Unlike the Anderson Trust lease, the Neely-Robertson Trust lease did not contain a “free use” clause. Given the absence of any such clause, the Tenth Circuit instead closely scrutinized the language in the underlying royalty clause. Since the royalty clause expressly obligated Energen to pay a royalty on all gas “produced from the lands”, the Tenth Circuit opined that fuel gas could not be excluded from the royalty calculation:

“[T]he royalty provision is explicit: royalty is owed on all oil and gas produced from the leased lands. In other words, royalty is to be paid on all gas emerging from the wellhead of each well…”
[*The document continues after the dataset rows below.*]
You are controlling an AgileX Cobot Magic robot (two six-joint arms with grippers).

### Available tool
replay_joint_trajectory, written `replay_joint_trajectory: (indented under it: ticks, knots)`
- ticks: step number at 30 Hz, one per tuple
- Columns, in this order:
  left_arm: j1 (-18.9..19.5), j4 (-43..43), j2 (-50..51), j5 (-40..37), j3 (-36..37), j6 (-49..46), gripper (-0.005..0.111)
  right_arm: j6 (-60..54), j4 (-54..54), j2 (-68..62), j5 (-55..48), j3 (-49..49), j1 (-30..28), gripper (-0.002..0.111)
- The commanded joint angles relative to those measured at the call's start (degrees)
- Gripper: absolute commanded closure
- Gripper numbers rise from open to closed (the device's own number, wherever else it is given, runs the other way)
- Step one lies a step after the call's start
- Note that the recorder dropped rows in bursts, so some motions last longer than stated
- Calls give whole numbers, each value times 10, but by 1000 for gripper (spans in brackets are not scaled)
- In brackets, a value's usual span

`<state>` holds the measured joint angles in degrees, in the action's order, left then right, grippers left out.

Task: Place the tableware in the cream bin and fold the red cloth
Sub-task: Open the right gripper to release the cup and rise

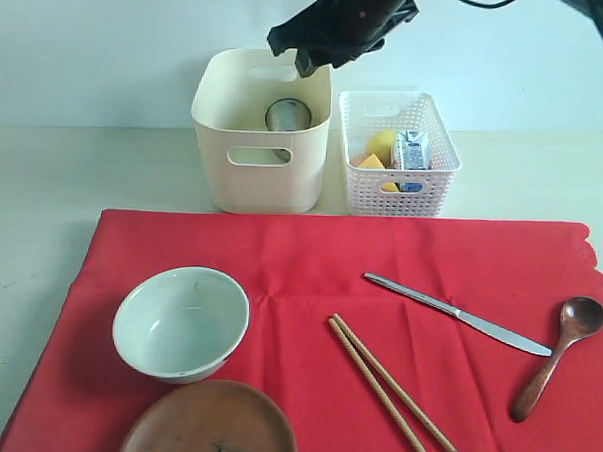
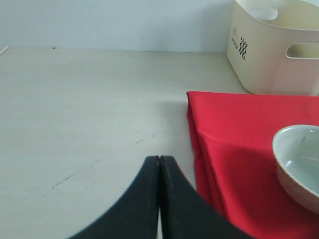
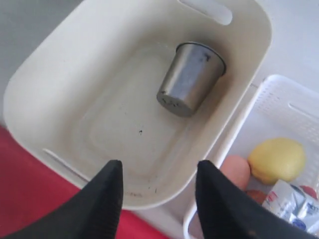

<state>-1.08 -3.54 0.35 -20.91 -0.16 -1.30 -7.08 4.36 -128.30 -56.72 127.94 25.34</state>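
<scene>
My right end effector (image 3: 157, 167), empty and half-wide, hangs over bin (image 3: 45, 84) and cup (image 3: 192, 77); knife (image 1: 458, 314) lies slantwise on cloth (image 1: 310, 251), nearest this arm.

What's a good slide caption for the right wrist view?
Open right pincer above the cream bin, steel cup lying tipped inside; lemon in the white basket alongside.

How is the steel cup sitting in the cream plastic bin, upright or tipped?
Tipped: the steel cup lies on its side in the cream bin.
</scene>
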Motion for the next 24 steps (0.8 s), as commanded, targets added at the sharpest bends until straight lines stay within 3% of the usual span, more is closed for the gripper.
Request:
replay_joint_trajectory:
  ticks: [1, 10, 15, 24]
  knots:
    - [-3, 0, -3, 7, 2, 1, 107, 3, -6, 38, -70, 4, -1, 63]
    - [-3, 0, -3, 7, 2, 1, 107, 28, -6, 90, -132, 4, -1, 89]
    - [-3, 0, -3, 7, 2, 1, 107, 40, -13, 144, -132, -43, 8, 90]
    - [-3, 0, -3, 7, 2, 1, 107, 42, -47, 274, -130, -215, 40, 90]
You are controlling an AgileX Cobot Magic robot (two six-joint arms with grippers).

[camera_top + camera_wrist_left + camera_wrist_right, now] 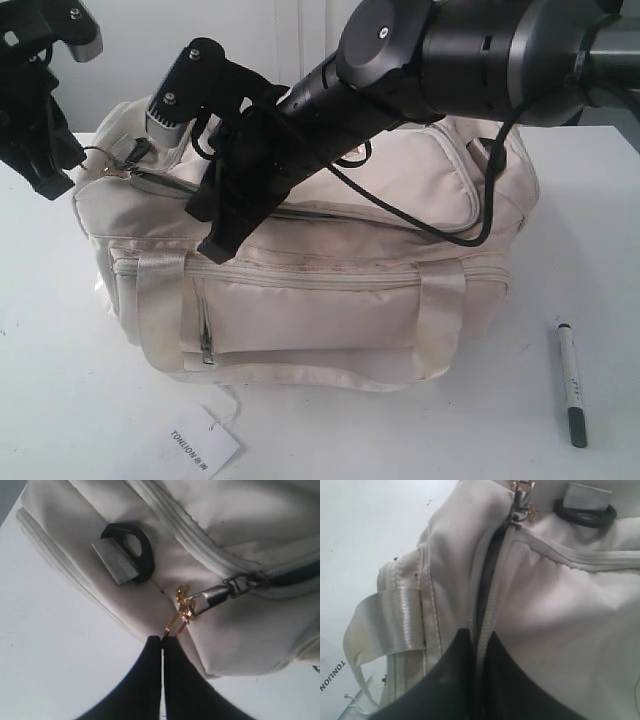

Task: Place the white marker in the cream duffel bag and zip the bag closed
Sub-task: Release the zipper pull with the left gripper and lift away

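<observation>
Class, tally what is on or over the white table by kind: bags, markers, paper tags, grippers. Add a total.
Bags: 1, the cream duffel bag
Markers: 1, the white marker
Paper tags: 1
Grippers: 2, the left gripper on the zipper pull and the right gripper
Total: 5

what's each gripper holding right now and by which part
Left gripper pinches the cream duffel bag's gold zipper pull ring; right gripper pinches the bag's zipper edge. White marker lies unheld.

The white desk (60, 400) carried the cream duffel bag (320, 300), set back toward the desk's far edge. Its white paper tag (195, 445) lay flat in front. The white marker (570, 380) lay well apart, dark cap nearest
</observation>
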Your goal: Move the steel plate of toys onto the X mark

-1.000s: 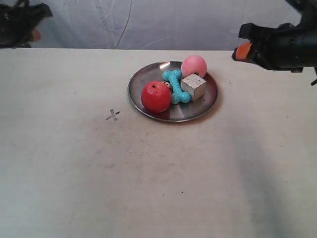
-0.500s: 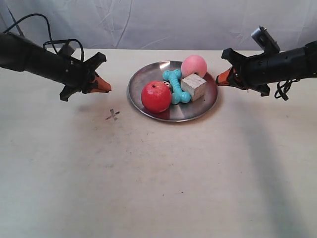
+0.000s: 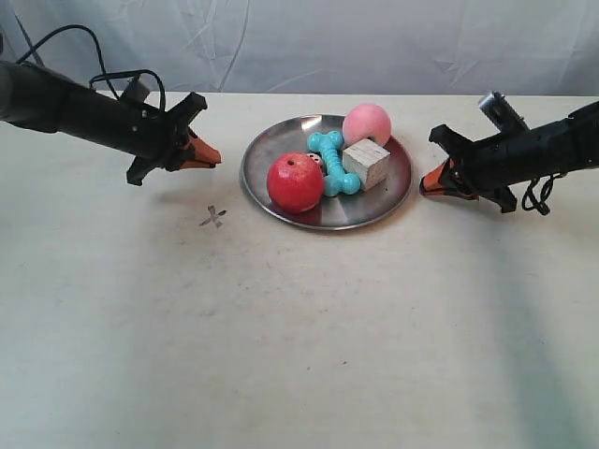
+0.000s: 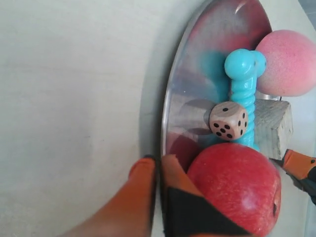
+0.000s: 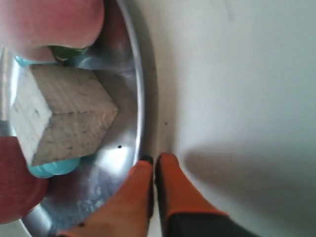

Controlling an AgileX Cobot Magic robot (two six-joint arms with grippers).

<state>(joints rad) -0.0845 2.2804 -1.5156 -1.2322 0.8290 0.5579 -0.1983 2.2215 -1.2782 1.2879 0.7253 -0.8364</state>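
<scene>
Steel plate (image 3: 370, 206) of toys (image 3: 296, 182) sits on the table (image 3: 281, 355), X mark (image 3: 213, 217) at its 8 o'clock, left claw (image 3: 211, 157) pinched closed at 9, right claw (image 3: 429, 185) closed at 3.

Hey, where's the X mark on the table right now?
In the exterior view the X mark lies on the table just left of the steel plate, not touching it, below the left gripper.

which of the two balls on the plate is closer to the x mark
The red apple-like ball, on the side of the steel plate facing the X mark; the pink ball sits opposite.
</scene>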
In light of this language, and the undisputed fact that the fuel gas was part of the gas stream “produced” from the leasehold, Energen was required to calculate a royalty on the fuel gas volume.  However, in a rather unusual and peculiar use of circular reasoning, the Tenth Circuit also allowed Energen to deduct the fuel gas as a post-production cost:

“[I]n calculating that value, Energen may deduct the value of the fuel consumed as a post-production cost, but it must also pay royalty on the wellhead value…”

Thus, although the Neely-Robertson Trust prevailed on its royalty claim, the victory was somewhat hollow because Energen could deduct that same fuel volume as a post-production cost. The author submits this was an exercise of form over substance.

Finally, the “free use” clause in the Tatum Trust lease provided that Energen “shall have free use of oil, gas and water from said land, for all operations hereunder.” The Tenth Circuit’s analysis focused on the phrase “all operations hereunder.” Unlike the Anderson Trust lease, which used the term “thereon” to qualify the term “operations”, the Tatum Trust’s lease use of the term “hereunder” was found compelling by the Court. The Tenth Circuit opined that the term “hereunder” referred back to the underlying lease and the language set forth in the granting clause. This meant that only those operations contemplated by the original granting clause in the Tatum Trust lease were eligible to be fueled by the Trust’s gas. Since the granting clause only authorized Energen to conduct operations on the leasehold itself, the Tenth Circuit concluded that the scope of the “free use” clause was also limited to the leasehold:

“[T]hus, the operations called for by the lease are those occurring on the leased premises. As a result, the plain language of the “free use” clause in this lease suggests only gas used on the leased premises is free of royalty. Fuel gas used off the leased premises is not a free use”

The Tenth Circuit concluded that its interpretation of the “free use” clause was consistent with the lease’s royalty clause. The royalty clause obligated Energen to pay a royalty on “all gas produced from well on the leased premises…and sold or used off the leased premises.” Since the gas used by the third-party providers was clearly “used off the leased premises”, the panel held that both the “free use” clause and the royalty clause required by Energen to calculate and pay a royalty on the fuel gas volume.

The issue of whether a driller must pay a royalty on fuel gas has not yet been addressed by the Pennsylvania courts. This issue is likely to emerge in 2018 as another source of tension between Pennsylvania landowners and drillers as the practice of using leasehold gas for fuel becomes more prevalent. Many leases in Pennsylvania do not have a “free use” clause or, if they do, the clause might be inconsistent with the royalty clause. Landowners should carefully review their leases and regularly monitor their royalty statements for any indications of reduced gas volume due to fuel usage. The driller may not be authorized to divert the raw gas stream without paying a royalty on the same.